Figure 4. Comparing Anderson (Maryland Department of Planning 1999) and HERCULES for predicting nitrate yield (1999-2001; Groffman et al. 2004) from residential lands in the 17,150 ha Gwynns Falls watershed, metropolitan Baltimore, Maryland. A-C. Mainstem catchments. D-F. Addition of tributary catchment as an independent sample (shown in red). HERCULES is a better predictor of nitrate yield than Anderson in both analyses.

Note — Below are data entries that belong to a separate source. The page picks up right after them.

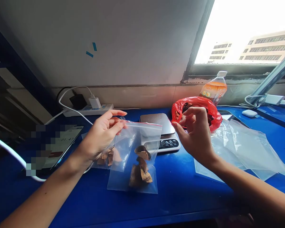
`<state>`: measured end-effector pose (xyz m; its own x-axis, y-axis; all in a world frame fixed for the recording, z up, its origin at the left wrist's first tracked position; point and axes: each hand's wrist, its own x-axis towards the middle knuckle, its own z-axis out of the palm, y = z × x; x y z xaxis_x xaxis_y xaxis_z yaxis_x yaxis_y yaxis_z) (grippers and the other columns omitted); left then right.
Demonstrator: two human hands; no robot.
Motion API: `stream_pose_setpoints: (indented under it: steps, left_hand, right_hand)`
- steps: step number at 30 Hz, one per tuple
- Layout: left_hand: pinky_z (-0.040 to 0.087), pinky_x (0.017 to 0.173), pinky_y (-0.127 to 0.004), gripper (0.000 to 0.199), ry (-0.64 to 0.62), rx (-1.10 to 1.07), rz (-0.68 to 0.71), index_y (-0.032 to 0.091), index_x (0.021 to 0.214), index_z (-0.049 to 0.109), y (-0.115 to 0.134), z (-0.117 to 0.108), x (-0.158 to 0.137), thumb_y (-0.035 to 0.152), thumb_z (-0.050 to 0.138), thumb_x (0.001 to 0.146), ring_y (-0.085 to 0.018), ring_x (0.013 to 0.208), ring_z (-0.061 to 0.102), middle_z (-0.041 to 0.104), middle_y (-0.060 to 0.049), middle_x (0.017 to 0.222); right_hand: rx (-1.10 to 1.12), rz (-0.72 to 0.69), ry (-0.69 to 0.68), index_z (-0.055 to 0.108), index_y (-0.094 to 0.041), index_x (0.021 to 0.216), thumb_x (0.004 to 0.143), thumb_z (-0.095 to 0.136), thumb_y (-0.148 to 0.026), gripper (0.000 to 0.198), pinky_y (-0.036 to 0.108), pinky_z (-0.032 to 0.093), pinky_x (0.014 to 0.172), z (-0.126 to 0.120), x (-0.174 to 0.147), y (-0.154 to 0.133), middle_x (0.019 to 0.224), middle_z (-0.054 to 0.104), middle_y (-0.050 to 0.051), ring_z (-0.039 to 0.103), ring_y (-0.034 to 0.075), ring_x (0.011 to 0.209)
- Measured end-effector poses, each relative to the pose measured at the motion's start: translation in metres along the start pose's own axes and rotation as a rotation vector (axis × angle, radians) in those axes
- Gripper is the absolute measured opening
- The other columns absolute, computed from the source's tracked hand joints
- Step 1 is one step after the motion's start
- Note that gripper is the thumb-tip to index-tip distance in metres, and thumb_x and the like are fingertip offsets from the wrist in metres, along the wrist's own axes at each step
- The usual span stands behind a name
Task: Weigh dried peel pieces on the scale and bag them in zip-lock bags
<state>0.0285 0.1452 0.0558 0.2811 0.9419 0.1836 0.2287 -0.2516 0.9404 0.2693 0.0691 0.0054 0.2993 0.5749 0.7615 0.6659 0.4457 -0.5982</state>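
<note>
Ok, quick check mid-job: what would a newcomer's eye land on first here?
Probably the bright red bag, standing open just beyond the right hand, with the orange drink bottle behind it, below the window. Next, front and centre, the clear zip bag of brown pieces, its top edge pinched by the left hand.

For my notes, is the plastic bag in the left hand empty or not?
Not empty: brown pieces show through the clear bag that the left hand holds.
</note>
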Motion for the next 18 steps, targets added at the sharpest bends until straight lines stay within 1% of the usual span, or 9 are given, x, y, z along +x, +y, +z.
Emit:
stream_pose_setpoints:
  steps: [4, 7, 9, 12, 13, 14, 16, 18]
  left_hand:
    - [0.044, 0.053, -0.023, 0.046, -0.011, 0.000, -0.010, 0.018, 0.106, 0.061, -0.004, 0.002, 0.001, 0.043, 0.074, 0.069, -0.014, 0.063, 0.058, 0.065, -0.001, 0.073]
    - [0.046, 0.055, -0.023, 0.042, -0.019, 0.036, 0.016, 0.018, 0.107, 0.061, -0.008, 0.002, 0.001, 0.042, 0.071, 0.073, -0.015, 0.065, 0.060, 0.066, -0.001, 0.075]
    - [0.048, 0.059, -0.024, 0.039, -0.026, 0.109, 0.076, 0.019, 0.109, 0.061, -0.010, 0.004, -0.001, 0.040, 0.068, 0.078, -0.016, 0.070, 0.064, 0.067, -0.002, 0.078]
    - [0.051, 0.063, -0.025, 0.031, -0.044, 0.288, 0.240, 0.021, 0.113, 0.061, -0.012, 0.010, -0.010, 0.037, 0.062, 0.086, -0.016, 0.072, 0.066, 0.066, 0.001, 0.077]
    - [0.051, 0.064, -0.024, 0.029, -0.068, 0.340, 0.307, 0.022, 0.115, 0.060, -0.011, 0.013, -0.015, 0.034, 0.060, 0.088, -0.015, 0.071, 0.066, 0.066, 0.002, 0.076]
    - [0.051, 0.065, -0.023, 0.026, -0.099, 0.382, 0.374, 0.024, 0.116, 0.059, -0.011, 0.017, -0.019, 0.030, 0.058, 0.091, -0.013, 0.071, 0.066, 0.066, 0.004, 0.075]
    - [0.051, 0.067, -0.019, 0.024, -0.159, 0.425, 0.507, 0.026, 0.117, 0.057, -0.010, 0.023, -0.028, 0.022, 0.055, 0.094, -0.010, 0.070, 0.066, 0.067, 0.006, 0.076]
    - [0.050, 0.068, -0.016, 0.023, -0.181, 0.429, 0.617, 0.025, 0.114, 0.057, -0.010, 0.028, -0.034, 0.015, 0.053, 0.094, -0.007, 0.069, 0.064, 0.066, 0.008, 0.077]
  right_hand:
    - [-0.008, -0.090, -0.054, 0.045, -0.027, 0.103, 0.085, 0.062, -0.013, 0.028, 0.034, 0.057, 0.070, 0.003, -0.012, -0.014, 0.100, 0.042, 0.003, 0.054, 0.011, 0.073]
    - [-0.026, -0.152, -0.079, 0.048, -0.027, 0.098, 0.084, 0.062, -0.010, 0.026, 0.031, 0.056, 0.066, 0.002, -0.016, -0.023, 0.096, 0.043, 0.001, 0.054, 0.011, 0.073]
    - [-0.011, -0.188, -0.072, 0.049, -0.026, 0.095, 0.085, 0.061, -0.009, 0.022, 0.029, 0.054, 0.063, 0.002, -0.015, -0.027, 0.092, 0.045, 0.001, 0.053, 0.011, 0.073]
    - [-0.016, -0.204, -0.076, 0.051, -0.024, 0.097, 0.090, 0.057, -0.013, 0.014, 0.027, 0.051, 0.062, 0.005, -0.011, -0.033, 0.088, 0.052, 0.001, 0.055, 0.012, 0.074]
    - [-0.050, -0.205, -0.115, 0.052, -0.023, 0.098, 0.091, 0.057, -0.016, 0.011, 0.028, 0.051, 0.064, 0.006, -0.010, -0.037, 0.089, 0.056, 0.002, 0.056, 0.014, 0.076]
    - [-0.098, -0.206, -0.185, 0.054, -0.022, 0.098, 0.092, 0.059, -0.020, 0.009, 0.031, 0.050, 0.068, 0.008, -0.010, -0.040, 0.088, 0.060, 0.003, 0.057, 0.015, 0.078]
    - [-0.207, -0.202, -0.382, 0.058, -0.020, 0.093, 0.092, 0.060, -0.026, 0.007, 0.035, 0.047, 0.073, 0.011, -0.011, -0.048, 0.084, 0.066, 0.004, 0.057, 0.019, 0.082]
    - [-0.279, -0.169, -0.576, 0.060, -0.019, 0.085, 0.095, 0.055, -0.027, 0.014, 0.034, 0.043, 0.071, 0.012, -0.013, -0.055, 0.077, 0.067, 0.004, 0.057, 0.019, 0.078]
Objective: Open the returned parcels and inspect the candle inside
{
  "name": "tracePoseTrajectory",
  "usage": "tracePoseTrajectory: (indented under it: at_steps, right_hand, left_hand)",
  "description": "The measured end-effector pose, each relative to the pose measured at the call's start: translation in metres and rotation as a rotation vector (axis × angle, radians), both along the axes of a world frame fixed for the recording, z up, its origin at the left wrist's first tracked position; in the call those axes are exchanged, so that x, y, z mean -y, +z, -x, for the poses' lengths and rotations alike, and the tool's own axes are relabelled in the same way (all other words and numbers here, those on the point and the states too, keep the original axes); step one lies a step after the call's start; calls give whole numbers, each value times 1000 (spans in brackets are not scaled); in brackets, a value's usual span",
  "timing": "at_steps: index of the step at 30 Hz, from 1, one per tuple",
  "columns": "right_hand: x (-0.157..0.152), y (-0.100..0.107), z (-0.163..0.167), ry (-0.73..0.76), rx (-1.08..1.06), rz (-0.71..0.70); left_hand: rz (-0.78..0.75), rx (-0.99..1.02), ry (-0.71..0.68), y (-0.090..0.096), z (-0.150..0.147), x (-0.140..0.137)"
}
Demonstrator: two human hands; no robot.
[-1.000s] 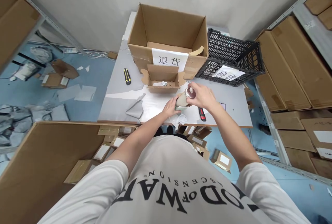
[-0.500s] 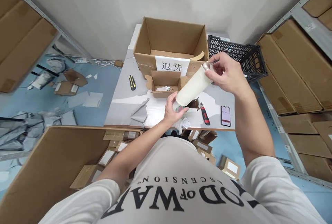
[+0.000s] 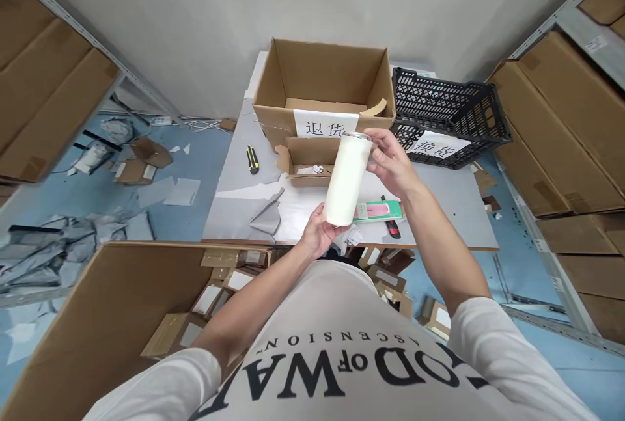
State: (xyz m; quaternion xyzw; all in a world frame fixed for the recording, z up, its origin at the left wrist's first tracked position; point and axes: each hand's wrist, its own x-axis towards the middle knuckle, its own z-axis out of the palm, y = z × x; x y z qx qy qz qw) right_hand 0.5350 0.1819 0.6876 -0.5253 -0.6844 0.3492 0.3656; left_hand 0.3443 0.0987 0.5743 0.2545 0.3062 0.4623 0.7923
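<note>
A cream-white tumbler (image 3: 348, 180) with a silver rim is held tilted above the near part of the table. My left hand (image 3: 318, 232) cups its base from below, fingers curled round it. Near the top, my right hand (image 3: 393, 164) grips the tumbler's right side; some of its fingertips are hidden behind it. A small open cardboard box (image 3: 312, 180) with crumpled white paper inside stands just behind the tumbler. Under my right wrist lies a flat green and pink package (image 3: 375, 211), partly covering a red and black utility knife (image 3: 392, 228).
A large open carton (image 3: 273, 115) with a white paper sign stands at the back. Right of it is a black plastic crate (image 3: 452, 105), also labelled. A yellow and black cutter (image 3: 252, 159) lies on the left of the table. Boxes fill a big carton (image 3: 112, 310) below left.
The tumbler has swung more upright and slightly left, its rim lowered. My right hand has moved left and down from the rim to the tumbler's side. The phone is no longer visible.
</note>
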Motion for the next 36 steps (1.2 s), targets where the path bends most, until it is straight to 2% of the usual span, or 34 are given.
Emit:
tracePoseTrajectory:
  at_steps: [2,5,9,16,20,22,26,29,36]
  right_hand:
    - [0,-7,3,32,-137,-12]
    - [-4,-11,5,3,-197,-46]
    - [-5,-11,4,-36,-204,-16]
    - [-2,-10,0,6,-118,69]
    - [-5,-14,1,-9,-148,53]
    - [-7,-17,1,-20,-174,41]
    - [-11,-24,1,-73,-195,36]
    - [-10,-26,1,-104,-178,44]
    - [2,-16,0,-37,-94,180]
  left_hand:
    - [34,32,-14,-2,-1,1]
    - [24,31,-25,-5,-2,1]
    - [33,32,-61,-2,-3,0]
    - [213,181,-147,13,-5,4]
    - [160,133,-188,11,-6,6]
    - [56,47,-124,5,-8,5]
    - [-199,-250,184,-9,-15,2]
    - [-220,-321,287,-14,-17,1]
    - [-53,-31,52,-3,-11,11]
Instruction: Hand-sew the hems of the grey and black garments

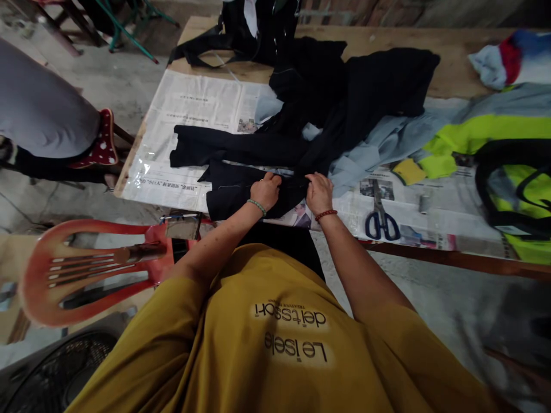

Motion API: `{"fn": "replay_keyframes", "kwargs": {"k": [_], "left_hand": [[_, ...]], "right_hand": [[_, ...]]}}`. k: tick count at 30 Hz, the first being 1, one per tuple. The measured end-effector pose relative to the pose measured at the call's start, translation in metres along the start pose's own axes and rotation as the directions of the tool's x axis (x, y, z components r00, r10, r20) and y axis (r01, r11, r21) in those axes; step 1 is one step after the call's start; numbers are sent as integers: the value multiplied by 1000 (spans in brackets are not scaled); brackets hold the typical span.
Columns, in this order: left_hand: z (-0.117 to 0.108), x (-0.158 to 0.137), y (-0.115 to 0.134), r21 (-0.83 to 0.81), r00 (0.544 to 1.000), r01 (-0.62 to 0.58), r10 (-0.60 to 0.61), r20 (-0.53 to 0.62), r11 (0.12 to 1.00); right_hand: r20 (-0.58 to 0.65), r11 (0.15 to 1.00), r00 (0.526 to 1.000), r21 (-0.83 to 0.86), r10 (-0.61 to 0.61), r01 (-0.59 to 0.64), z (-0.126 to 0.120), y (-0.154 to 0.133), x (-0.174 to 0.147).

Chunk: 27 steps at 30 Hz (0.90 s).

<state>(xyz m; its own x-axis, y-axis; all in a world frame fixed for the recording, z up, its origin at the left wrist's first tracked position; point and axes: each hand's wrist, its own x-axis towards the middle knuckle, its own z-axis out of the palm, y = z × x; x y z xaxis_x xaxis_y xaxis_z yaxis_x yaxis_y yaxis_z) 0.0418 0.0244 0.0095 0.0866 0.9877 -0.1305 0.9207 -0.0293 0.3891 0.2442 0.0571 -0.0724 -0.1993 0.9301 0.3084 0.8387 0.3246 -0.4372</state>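
Observation:
A black garment (249, 146) lies spread over the newspaper-covered table, its two long narrow parts stretching to the left. My left hand (266, 191), with a green bead bracelet at the wrist, has its fingers curled on the nearer part of the cloth. To its right, my right hand (319, 192), wearing a red bead bracelet, pinches the edge of the same garment. A pale line runs along the cloth left of my left hand. The fingertips are partly hidden against the fabric. Dark-handled scissors (379, 221) rest on the newspaper right of my right hand.
Neon yellow and grey clothing (495, 129) covers the right of the table (456, 71), with black straps (486, 189) on top. A black bag (262, 34) sits at the back. A red plastic chair (38, 269) stands at left; another person (47, 109) sits beyond the left edge.

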Motion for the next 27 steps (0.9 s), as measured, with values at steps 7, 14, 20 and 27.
{"fn": "replay_keyframes", "kwargs": {"k": [7,14,20,27], "left_hand": [[5,-2,-4,10,999,-41,41,-14,999],[3,8,8,81,998,11,-16,61,997],[3,19,9,39,994,-2,-2,109,999],[-10,10,-30,-474,962,-71,186,200,877]], "right_hand": [[-1,1000,1000,16,1,-1,-1,-1,0],[-3,1000,1000,-16,-6,6,0,0,0],[25,1000,1000,-22,11,-11,-2,-2,0],[14,1000,1000,-13,2,-2,-3,-5,1]]}}
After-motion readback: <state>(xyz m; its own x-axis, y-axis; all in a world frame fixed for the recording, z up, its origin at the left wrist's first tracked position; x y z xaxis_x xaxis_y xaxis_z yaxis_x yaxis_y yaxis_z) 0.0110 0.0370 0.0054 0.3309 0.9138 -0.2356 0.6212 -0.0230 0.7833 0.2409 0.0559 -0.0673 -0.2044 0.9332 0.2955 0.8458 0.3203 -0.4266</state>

Evaluating links between system structure and function can be accomplished by combining data on landscape function with HERCULES for further analyses. In a preliminary test, we compared the utility of HERCULES to Anderson-derived land cover MRLC (Maryland Department of Planning 1999) for predicting nitrate yield, a pollutant of concern in the Chesapeake Bay. Gauged catchments along the main stem of the 17,150 ha Gwynns Falls watershed (n = 4) in metropolitan Baltimore, MD, were used (Figure 4a). Weirs maintained by USGS and sampled by the Baltimore Ecosystem Study (BES) are located at the junction of two catchments and at the bottom of the watershed. Based on these weirs, nitrate yield was calculated from weekly water samples and flow measurements for the years 1999–2001. Nitrogen yield was regressed against percent residential land from the Anderson derived classification (Figure 4b; r2 = 0.61, P =0.21). Figure 4c uses the same nitrate yield data, but regresses against the percent cover of patches containing single and connected structures in the HERCULES classification (r2 = 0.98, P = 0.01). Patches containing single and connected structures were used because they most closely resemble residential areas identified in the other classifications. The four catchments used may not be statistically independent, because they all represent the main stem of the Gwynns Falls stream. The addition of the Dead Run catchment, which is a tributary to Gywnns Falls, provides samples independent from those taken on the main stem (n = 5; Figure 4d). Nitrate yield regressed against percent residential land as identified by the Anderson-derived classification remained insignificant when the Dead Run tributary was added to the analysis (Figure 4e; r2 = 0.40, P = 0.25), while nitrate yield regressed against HERCULES, incorporating the independent sample of Dead Run, was highly significant (Figure 4f; r2 = 0.81, P = 0.03). Thus, HERCULES can predict nitrate yield in a set of gauged urban catchments. Still greater predictive power might be obtained by combining HERCULES with ancillary data such as soil type, topography, and residential land uses.

Future Directions
HERCULES has been applied to the entire Gwynns Falls Watershed using false color infrared aerial photos collected in 1999. HERCULES has also been applied to Baltimore City using false color aerial photos collected in 2004. We are in the process of applying HERCULES to the entire Gwynns Falls Watershed using the 2004 imagery. This additional dataset will allow us to observe changes in the landscape between 1999 and 2004. We will continue to add current and historic aerial photos to the dataset.
 
In addition, HERCULES has been applied to other research questions. HERCULES has been used to investigate bird diversity in urban forest patches (Carlson et al. 2006). HERCULES has also been used to predict nitrate yields in urban watersheds (Cadenasso et al. 2007) and is currently being used to investigate the spatial distribution of lead in urban soils (Schwarz et al. 2006).
 
Publications
Cadenasso, M.L., S.T.A. Pickett, and K. Schwarz. 2007. Spatial heterogeneity in urban ecosystems: reconceptualizing land cover and a framework for classification. Frontiers in Ecology and the Environment. 5(2): 80-87.
 
Carlson, C., M.L. Cadenasso, and G. Barrett. 2006. The relationship between breeding bird diversity in urban forest patches and the human-mediated resources located in the surrounding residential matrix. Ecological Society of America, 91st annual meeting abstracts. August 6-11. Memphis, Tennessee.
 
Schwarz, K., S.T.A. Pickett, M.L. Cadenasso, R.V. Pouyat, and I.D. Yesilonis. 2006. The Spatial Dynamics of Lead Levels in Urban Soil and Correlations with Land Cover in Baltimore, MD. BES Annual Meeting. October 18-19. Baltimore, Maryland.